— WHAT IS BEING ASKED —
Below are lines of data, and only some are wanted. Please repeat exactly those from the line that has "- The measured" through the line that has "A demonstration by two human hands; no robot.".

[Records excerpted from a collection]

- - -

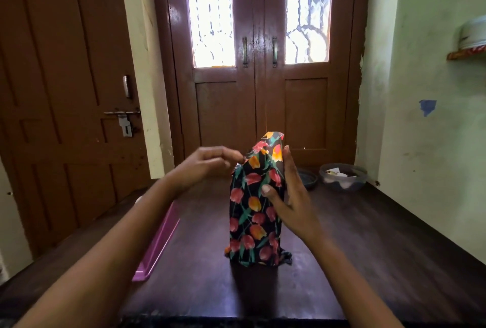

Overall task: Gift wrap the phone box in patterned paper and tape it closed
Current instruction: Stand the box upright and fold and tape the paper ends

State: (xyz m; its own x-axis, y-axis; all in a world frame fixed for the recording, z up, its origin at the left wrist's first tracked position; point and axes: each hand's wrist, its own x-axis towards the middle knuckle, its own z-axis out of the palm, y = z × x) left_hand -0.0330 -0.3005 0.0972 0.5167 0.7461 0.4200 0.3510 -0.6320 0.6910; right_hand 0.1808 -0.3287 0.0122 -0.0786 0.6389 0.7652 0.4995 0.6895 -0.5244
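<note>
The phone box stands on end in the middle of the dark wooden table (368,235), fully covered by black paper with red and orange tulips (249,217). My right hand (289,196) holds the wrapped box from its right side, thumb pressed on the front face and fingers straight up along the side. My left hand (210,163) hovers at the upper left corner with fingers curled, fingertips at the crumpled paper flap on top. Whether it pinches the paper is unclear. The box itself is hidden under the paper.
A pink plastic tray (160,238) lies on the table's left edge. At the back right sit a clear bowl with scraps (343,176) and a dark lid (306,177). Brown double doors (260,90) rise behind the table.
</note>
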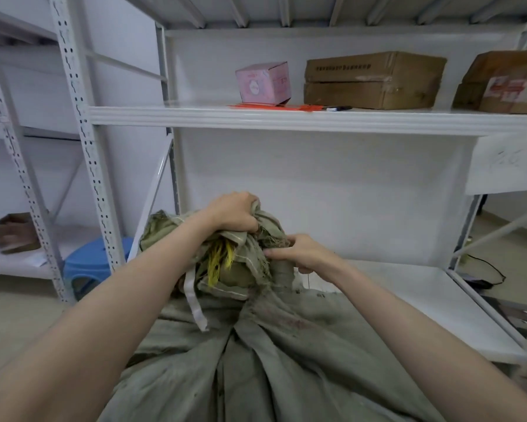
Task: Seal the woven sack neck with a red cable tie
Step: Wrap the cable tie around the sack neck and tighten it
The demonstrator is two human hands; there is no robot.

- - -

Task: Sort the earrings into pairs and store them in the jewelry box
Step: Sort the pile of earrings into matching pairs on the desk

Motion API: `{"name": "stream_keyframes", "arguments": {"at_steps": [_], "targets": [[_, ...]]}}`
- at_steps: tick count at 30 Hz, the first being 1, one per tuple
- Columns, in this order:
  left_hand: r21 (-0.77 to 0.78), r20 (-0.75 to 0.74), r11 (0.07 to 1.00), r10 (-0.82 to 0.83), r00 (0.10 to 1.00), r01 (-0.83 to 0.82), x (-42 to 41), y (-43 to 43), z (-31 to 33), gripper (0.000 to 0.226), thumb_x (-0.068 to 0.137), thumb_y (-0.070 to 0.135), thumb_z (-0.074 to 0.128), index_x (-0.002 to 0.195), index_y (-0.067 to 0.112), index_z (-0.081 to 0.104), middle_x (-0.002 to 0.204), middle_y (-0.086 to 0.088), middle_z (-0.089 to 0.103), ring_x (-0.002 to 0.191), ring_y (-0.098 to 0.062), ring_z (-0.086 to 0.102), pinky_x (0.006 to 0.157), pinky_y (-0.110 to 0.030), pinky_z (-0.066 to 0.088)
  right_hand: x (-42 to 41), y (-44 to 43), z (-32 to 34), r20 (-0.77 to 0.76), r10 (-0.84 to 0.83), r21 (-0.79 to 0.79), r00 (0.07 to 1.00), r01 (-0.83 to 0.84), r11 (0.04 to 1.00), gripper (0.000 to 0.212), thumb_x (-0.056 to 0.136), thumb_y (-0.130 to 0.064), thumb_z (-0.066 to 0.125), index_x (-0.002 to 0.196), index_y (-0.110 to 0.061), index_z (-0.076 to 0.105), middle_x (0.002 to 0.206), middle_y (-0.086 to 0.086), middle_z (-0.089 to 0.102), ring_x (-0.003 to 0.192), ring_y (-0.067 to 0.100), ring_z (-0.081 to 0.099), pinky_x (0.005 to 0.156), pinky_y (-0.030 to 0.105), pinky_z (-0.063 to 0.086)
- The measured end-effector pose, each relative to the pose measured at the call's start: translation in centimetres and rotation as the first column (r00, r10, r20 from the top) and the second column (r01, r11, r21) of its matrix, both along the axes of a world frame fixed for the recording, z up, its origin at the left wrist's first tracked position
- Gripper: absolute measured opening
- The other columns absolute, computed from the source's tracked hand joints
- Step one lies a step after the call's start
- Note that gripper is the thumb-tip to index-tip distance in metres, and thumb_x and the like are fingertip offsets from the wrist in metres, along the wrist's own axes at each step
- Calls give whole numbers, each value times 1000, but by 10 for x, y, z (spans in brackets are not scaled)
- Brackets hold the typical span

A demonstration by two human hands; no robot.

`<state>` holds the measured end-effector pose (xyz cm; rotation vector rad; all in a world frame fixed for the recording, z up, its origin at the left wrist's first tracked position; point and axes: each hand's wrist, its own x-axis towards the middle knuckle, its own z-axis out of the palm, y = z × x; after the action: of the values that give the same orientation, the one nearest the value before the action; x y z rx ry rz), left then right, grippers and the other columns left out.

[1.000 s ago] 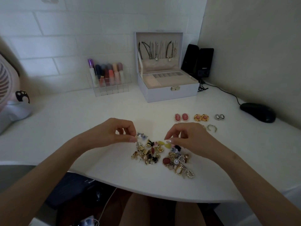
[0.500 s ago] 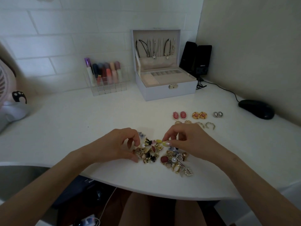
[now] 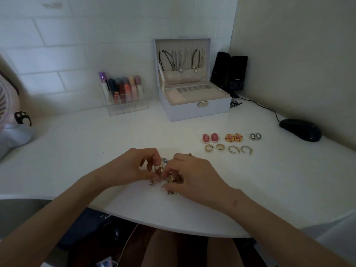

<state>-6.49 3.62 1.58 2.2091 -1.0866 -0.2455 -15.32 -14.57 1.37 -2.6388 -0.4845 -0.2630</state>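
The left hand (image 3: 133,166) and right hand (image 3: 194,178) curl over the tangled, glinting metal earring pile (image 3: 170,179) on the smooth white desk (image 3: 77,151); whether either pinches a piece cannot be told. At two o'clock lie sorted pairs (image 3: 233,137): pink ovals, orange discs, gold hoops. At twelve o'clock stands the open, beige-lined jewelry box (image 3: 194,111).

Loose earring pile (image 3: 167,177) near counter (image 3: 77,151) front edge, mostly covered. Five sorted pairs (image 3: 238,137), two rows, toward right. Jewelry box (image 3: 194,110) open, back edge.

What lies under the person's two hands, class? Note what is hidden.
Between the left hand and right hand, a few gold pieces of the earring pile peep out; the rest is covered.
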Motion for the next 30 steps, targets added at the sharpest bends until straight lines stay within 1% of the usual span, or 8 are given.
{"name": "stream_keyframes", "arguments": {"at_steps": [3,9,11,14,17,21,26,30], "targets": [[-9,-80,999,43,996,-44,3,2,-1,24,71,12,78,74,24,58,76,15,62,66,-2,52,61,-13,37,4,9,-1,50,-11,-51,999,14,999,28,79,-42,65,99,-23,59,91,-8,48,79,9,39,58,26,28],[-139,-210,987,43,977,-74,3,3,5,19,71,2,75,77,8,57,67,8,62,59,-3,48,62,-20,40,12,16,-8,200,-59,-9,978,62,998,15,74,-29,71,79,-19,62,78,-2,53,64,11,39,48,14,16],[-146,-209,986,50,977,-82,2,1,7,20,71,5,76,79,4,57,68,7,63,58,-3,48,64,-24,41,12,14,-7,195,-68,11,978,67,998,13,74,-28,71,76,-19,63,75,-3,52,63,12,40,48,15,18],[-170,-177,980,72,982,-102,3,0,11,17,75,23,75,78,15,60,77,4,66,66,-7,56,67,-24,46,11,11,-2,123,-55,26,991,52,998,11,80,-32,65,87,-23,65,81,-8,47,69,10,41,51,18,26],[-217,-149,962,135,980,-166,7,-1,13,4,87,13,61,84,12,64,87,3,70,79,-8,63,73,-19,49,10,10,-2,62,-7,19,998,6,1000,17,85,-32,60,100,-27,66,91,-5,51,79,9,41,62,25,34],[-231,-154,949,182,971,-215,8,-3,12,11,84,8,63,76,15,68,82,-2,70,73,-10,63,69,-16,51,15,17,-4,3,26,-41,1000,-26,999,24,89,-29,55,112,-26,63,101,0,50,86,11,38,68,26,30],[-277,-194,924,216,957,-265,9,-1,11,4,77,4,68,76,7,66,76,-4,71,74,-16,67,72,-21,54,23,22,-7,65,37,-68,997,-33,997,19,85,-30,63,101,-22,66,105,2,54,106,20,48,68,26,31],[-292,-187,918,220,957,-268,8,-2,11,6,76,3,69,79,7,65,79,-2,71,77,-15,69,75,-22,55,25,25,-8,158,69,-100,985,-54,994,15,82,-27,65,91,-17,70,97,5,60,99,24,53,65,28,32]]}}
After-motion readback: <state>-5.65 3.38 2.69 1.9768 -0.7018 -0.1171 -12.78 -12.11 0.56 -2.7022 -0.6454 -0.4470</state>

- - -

— ANSWER TO THIS PROBLEM —
- The measured end-effector pose, each relative to the pose measured at the call's start: translation in centimetres and rotation as the first column (r00, r10, r20 from the top) and the second column (r01, r11, r21) of its matrix, both along the axes of a world frame fixed for the recording, z up, its origin at the left wrist's first tracked position
- Gripper: absolute measured opening
- The other columns absolute, computed from the source's tracked hand joints
- Step one lies a step after the call's start
- Note that gripper is the thumb-tip to index-tip distance in metres, and thumb_x and the like are fingertip offsets from the wrist in metres, along the wrist's own axes at each step
- Calls give whole numbers, each value times 1000, but by 10 for x, y, z (spans in brackets are not scaled)
- Brackets hold the typical span

A demonstration by two human hands; no robot.

Nothing more belongs to this answer.